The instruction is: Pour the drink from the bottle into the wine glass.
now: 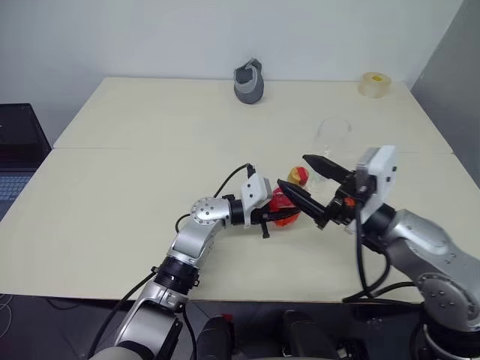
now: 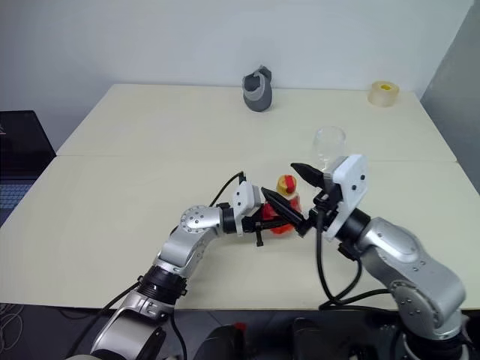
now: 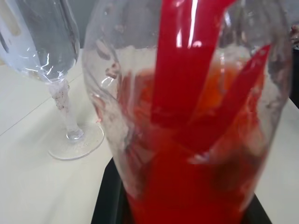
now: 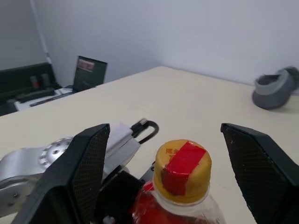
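Note:
The bottle (image 1: 286, 204) stands upright on the table near the front edge. It is small and clear, holds the red drink (image 3: 187, 154), and has a yellowish cap (image 4: 182, 169) with a red strip. My left gripper (image 1: 276, 213) reaches in from the left and is shut on the bottle's body. My right gripper (image 1: 294, 172) is open, with one finger (image 4: 77, 179) on each side of the cap and apart from it. The wine glass (image 1: 332, 139), clear and with nothing in it, stands just behind the bottle to the right; its foot (image 3: 77, 142) is close to the bottle.
A grey jug-like object (image 1: 250, 81) stands at the table's far edge, and a yellowish tape roll (image 1: 375, 84) sits at the far right corner. A laptop (image 1: 15, 154) lies off the table's left side. A seam (image 1: 150, 148) crosses the tabletop.

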### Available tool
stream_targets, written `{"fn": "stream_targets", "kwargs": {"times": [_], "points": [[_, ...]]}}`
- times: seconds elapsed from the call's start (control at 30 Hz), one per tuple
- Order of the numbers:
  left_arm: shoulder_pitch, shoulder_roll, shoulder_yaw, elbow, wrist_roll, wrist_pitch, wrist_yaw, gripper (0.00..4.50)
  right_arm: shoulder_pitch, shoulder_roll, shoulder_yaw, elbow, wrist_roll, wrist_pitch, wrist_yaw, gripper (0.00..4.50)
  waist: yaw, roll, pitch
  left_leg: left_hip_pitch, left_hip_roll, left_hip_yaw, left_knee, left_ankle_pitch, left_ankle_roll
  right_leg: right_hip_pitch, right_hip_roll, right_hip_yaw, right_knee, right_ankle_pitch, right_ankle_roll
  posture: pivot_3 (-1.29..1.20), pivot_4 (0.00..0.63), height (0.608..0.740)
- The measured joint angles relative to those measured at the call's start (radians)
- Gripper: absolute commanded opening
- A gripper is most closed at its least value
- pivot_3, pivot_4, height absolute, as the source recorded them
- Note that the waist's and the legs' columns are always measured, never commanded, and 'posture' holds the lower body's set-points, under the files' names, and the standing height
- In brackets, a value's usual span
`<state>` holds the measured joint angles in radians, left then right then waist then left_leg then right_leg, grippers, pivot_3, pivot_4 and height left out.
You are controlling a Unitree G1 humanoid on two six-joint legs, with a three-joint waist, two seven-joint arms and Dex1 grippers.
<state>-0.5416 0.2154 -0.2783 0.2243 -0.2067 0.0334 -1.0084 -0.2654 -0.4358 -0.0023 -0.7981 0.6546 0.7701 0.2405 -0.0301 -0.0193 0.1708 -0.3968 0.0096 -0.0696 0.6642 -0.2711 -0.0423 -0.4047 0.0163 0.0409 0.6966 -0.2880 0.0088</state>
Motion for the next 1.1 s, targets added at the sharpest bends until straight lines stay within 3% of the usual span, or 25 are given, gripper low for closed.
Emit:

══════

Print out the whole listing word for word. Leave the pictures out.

◆ **RESULT BELOW**:
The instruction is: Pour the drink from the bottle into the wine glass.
now: 
now: 
now: 
now: 
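Note:
The bottle (image 1: 286, 204) stands upright on the table near the front edge. It is small and clear, holds the red drink (image 3: 187, 154), and has a yellowish cap (image 4: 182, 169) with a red strip. My left gripper (image 1: 276, 213) reaches in from the left and is shut on the bottle's body. My right gripper (image 1: 294, 172) is open, with one finger (image 4: 77, 179) on each side of the cap and apart from it. The wine glass (image 1: 332, 139), clear and with nothing in it, stands just behind the bottle to the right; its foot (image 3: 77, 142) is close to the bottle.
A grey jug-like object (image 1: 250, 81) stands at the table's far edge, and a yellowish tape roll (image 1: 375, 84) sits at the far right corner. A laptop (image 1: 15, 154) lies off the table's left side. A seam (image 1: 150, 148) crosses the tabletop.
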
### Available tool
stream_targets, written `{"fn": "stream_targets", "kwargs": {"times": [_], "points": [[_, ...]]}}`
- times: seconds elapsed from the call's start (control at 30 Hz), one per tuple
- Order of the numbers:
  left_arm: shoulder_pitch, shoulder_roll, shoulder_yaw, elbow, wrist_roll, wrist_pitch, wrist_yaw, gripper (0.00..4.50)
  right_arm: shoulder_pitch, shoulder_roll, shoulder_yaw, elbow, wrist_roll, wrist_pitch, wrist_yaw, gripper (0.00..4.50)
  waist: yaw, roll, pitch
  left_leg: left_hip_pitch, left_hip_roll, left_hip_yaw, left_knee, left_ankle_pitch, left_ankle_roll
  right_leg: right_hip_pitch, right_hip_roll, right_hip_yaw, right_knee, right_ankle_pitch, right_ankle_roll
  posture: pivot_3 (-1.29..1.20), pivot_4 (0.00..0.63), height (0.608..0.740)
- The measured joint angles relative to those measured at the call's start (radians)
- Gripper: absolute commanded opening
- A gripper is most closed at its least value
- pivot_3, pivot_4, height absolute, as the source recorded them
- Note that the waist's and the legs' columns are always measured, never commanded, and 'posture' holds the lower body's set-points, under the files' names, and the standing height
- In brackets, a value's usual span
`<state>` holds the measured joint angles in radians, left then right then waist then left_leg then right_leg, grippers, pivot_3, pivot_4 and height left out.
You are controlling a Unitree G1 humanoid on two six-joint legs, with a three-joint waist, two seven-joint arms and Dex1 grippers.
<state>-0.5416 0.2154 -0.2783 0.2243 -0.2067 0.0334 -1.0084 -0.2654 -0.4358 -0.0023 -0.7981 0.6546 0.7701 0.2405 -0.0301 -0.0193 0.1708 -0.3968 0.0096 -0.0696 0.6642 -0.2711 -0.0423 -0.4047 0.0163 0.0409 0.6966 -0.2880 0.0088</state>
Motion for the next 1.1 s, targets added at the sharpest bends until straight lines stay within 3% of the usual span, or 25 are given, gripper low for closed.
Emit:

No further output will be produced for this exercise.